Campus of Western Michigan University

Oakland Drive Campus is a campus of Western Michigan University. It is the university's newest land acquisition. The campus, acquired in 1998, was originally state property used by the Kalamazoo Regional Psychiatric Hospital. The hospital is still leased to the state and remains in operation, although in a more limited role. Geographically, it is generally located between West Campus and East Campus, allowing for a natural accessibility. A focal point of the area is the Kalamazoo State Hospital Water Tower. Completed in 1895, this 175 ft tall gothic-style construction can be seen from many areas on campus and in town. The newer Oakland Drive Campus buildings are located on Oakland Drive, north of the hospital and water tower.

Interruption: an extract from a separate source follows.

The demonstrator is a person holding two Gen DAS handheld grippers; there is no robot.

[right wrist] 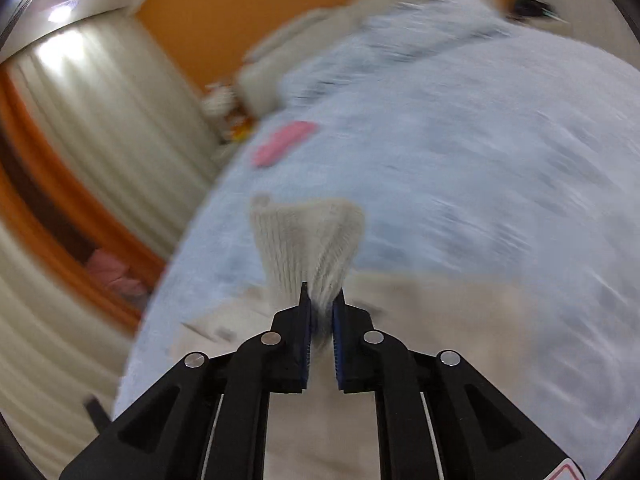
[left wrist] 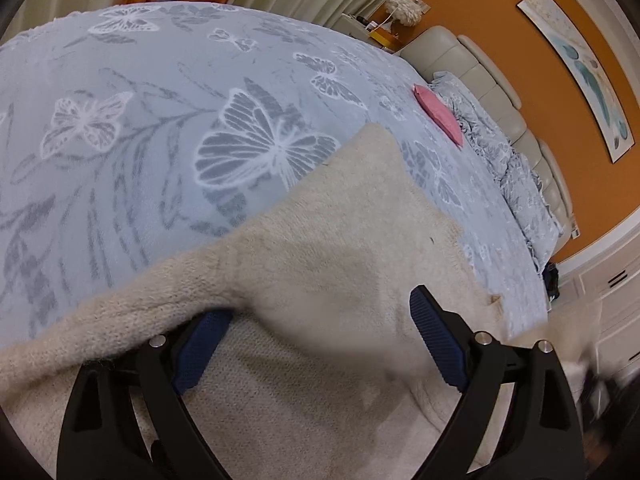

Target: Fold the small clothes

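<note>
Currently, step: I judge a fold in progress on the cream fuzzy knit garment [left wrist: 320,264], one ribbed end lifted to be carried over the body.
Garment location: spread on the pale blue butterfly-print blanket [left wrist: 160,128], near the edge closest to me; a flap of it drapes over the left tool.
Left gripper [left wrist: 320,336]: fingers spread wide, blue ribbed pads [left wrist: 438,346] apart, cloth lying between and over them, not pinched as far as I can see.
Right gripper [right wrist: 322,312]: clenched on the ribbed cuff-like end [right wrist: 308,236], which fans out beyond the tips.
Right view quality: heavily blurred, so I read the landing zone from the left view only.
Other item: flat pink folded cloth [left wrist: 440,114] well apart, toward the beige padded headboard [left wrist: 492,92]; I leave it alone.
Technique, my judgement: keep the right pinch firm and travel low so the knit does not sag or twist.
Technique, left: press or pin the body flat as an anchor before the lifted end is laid down.
Risk: fuzzy knit may drag on the fleece and bunch; lay it, don't slide it.
</note>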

==College of Health and Human Services==

The Oakland Drive Campus is home to the university's College of Health and Human Services. The college's new $48.2 million facility opened in 2005, with a total building space of 195000 sqft. An interesting design feature is the "winter garden", a 3-level open atrium and commons area with floor to ceiling transparent windows. This feature has become popular in northern climates, as featured in the renovated Renaissance Center in Detroit and the Chrysler Headquarters in Auburn Hills, Michigan.

==WMU Army ROTC==

The Oakland Drive Campus is also home to the WMU Army ROTC program. This program was recently named the best large program and the best program overall in the 9th Brigade. The 9th Brigade covers all Army Reserve Officer Training Corps programs in Michigan, Indiana, Wisconsin and the northern part of Illinois. WMU Army ROTC was also selected by the as the winner of the Order of the Founders and Patriots of America award for the Western ROTC Region. This award is only one of three awarded nationwide.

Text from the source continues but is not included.